▶ [What to do]: Could you transcribe every record below exactly as written, leaving out any pictures?

▶ [Task inputs]:
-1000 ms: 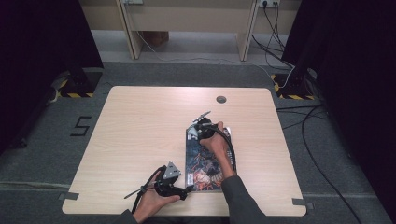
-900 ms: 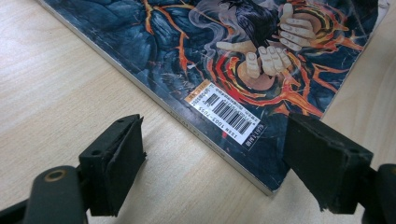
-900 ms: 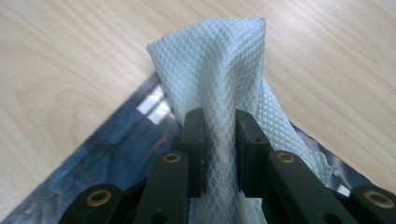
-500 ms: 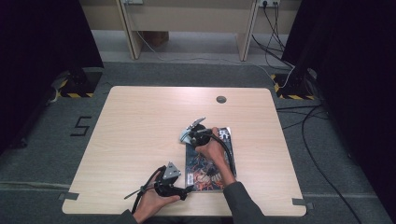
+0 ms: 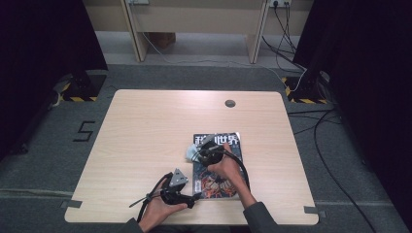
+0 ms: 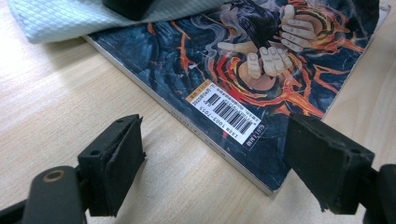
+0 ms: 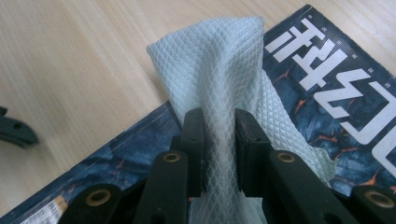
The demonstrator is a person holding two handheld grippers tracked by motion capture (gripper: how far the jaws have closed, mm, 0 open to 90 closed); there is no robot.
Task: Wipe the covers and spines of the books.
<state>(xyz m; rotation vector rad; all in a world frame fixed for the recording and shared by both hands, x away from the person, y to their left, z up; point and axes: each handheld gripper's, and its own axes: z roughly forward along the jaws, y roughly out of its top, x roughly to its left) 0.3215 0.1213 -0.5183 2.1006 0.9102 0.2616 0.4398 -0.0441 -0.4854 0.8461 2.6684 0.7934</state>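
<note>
While the right hand-held gripper (image 7: 219,154) pinches a cloth (image 7: 219,60), the left hand-held gripper (image 6: 215,172) gapes around the magazine's (image 6: 261,56) barcode (image 6: 227,114).

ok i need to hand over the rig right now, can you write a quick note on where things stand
Right gripper: shut on the pale blue cloth, which rests on the magazine cover near its spine edge.
Left gripper: jaws open, nothing between them, at the magazine's near corner by the barcode, not touching it.
Magazine: lies flat and closed on the table, near the person's side.
Done: the cloth is gripped and on the cover, apparently wiping it.
Left: probably finish the wipe across the cover, steady the magazine with the left gripper if it slides, then put the cloth down.
</note>
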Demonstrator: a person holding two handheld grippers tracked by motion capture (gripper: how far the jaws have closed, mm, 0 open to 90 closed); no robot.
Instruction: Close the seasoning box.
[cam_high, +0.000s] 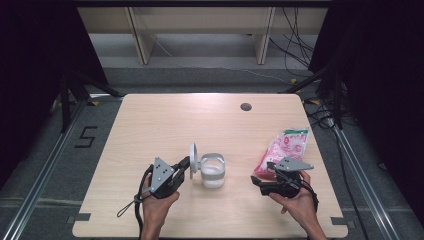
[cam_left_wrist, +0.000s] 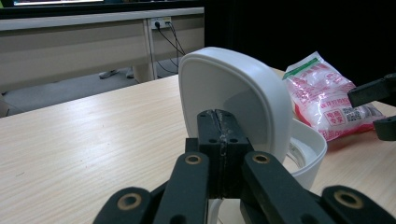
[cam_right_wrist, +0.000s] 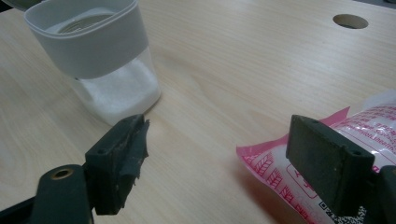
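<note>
The left gripper (cam_high: 186, 165) pinches the light, stiff white plastic lid (cam_high: 193, 160) at its edge, while the right gripper (cam_right_wrist: 219, 163) is spread wide.

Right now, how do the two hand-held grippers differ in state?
The left hand-held gripper is shut on the white lid, holding it upright beside the container. The right hand-held gripper is open, holding nothing, one jaw just over the pink bag. Both hover low over the table.
</note>
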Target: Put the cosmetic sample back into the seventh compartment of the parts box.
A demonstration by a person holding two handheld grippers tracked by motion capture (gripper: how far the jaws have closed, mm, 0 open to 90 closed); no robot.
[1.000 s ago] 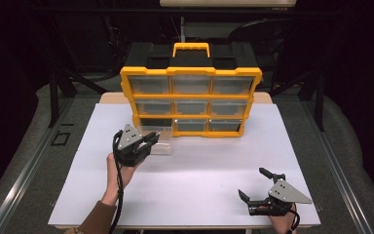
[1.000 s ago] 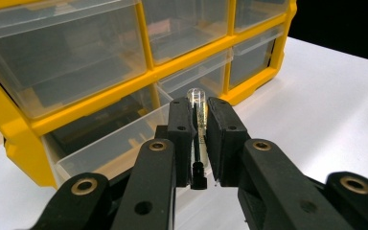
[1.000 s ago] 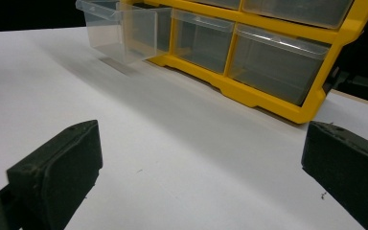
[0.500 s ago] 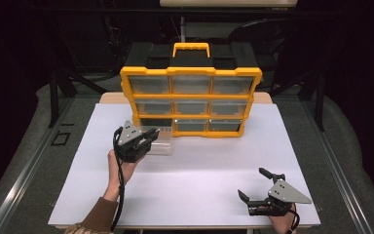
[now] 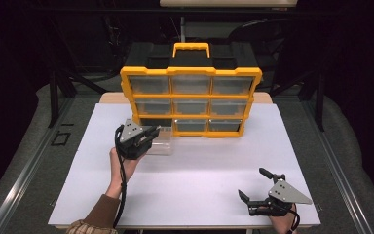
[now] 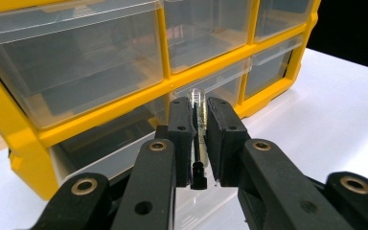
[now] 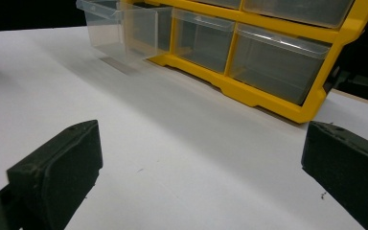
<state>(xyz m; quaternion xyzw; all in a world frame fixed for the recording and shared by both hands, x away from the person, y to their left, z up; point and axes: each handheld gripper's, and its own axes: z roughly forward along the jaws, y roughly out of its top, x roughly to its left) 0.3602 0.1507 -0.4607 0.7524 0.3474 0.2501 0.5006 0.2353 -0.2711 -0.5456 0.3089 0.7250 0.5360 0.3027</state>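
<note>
A yellow organizer (image 5: 191,105) with clear drawers stands upright at the back of the white table (image 5: 199,170). Its bottom-left drawer (image 5: 161,146) is pulled out onto the table. My left gripper (image 5: 151,132) is just above this drawer. In the left gripper view it (image 6: 199,115) is shut on a small clear tube (image 6: 198,98) with a black end, held close in front of the organizer's frame (image 6: 124,108). My right gripper (image 5: 252,183) rests open near the table's front right; its jaws (image 7: 201,158) stand wide apart with nothing between them.
The organizer (image 7: 268,96) has a yellow carry handle (image 5: 191,48) on top, and the pulled-out drawer (image 7: 120,28) juts toward the table's left half. A person's left forearm (image 5: 109,200) comes in from the front edge. Dark frame rails run along both sides of the table.
My left gripper has edged a little farther toward the organizer with the tube in it. The right gripper has stayed still.
</note>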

▶ [Result of the task]:
-1000 ms: 
-900 ms: 
-900 ms: 
-500 ms: 
+0 ms: 
+0 ms: 
+0 ms: 
The demonstrator is a person holding two handheld grippers tracked by motion capture (gripper: how far the jaws have closed, mm, 0 open to 90 closed); there is no robot.
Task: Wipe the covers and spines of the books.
<state>(xyz m; rotation vector rad; all in a world frame fixed for the recording and shared by both hands, x away from the person, y to their left, z up; point and axes: each handheld gripper's, and its own axes: z roughly forward along the jaws, y roughly out of its top, x roughly to its left) 0.3215 0.1213 -0.5183 2.1006 0.9102 0.2616 0.4398 -0.0441 -0.4854 0.8461 2.6684 0.7934</state>
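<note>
While the right hand-held gripper (image 7: 219,154) pinches a cloth (image 7: 219,60), the left hand-held gripper (image 6: 215,172) gapes around the magazine's (image 6: 261,56) barcode (image 6: 227,114).

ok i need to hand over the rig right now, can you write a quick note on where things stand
Right gripper: shut on the pale blue cloth, which rests on the magazine cover near its spine edge.
Left gripper: jaws open, nothing between them, at the magazine's near corner by the barcode, not touching it.
Magazine: lies flat and closed on the table, near the person's side.
Done: the cloth is gripped and on the cover, apparently wiping it.
Left: probably finish the wipe across the cover, steady the magazine with the left gripper if it slides, then put the cloth down.
</note>
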Demonstrator: a person holding two handheld grippers tracked by motion capture (gripper: how far the jaws have closed, mm, 0 open to 90 closed); no robot.
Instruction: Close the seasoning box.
[cam_high, +0.000s] 
[cam_left_wrist, +0.000s] 
[cam_right_wrist, +0.000s] 
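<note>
The left gripper (cam_high: 186, 165) pinches the light, stiff white plastic lid (cam_high: 193, 160) at its edge, while the right gripper (cam_right_wrist: 219, 163) is spread wide.

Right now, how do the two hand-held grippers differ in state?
The left hand-held gripper is shut on the white lid, holding it upright beside the container. The right hand-held gripper is open, holding nothing, one jaw just over the pink bag. Both hover low over the table.
</note>
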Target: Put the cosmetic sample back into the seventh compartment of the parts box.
A demonstration by a person holding two handheld grippers tracked by motion capture (gripper: how far the jaws have closed, mm, 0 open to 90 closed); no robot.
[1.000 s ago] 
[1.000 s ago] 
[1.000 s ago] 
[0.500 s ago] 
[now] 
[now] 
[now] 
<state>(xyz m; quaternion xyzw; all in a world frame fixed for the recording and shared by both hands, x away from the person, y to their left, z up; point and axes: each handheld gripper's, and its own axes: z roughly forward along the jaws, y roughly out of its top, x roughly to its left) 0.3602 0.1507 -0.4607 0.7524 0.3474 0.2501 0.5006 0.2353 -0.2711 -0.5456 0.3089 0.7250 0.5360 0.3027</state>
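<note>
A yellow organizer (image 5: 191,105) with clear drawers stands upright at the back of the white table (image 5: 199,170). Its bottom-left drawer (image 5: 161,146) is pulled out onto the table. My left gripper (image 5: 151,132) is just above this drawer. In the left gripper view it (image 6: 199,115) is shut on a small clear tube (image 6: 198,98) with a black end, held close in front of the organizer's frame (image 6: 124,108). My right gripper (image 5: 252,183) rests open near the table's front right; its jaws (image 7: 201,158) stand wide apart with nothing between them.
The organizer (image 7: 268,96) has a yellow carry handle (image 5: 191,48) on top, and the pulled-out drawer (image 7: 120,28) juts toward the table's left half. A person's left forearm (image 5: 109,200) comes in from the front edge. Dark frame rails run along both sides of the table.
My left gripper has edged a little farther toward the organizer with the tube in it. The right gripper has stayed still.
</note>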

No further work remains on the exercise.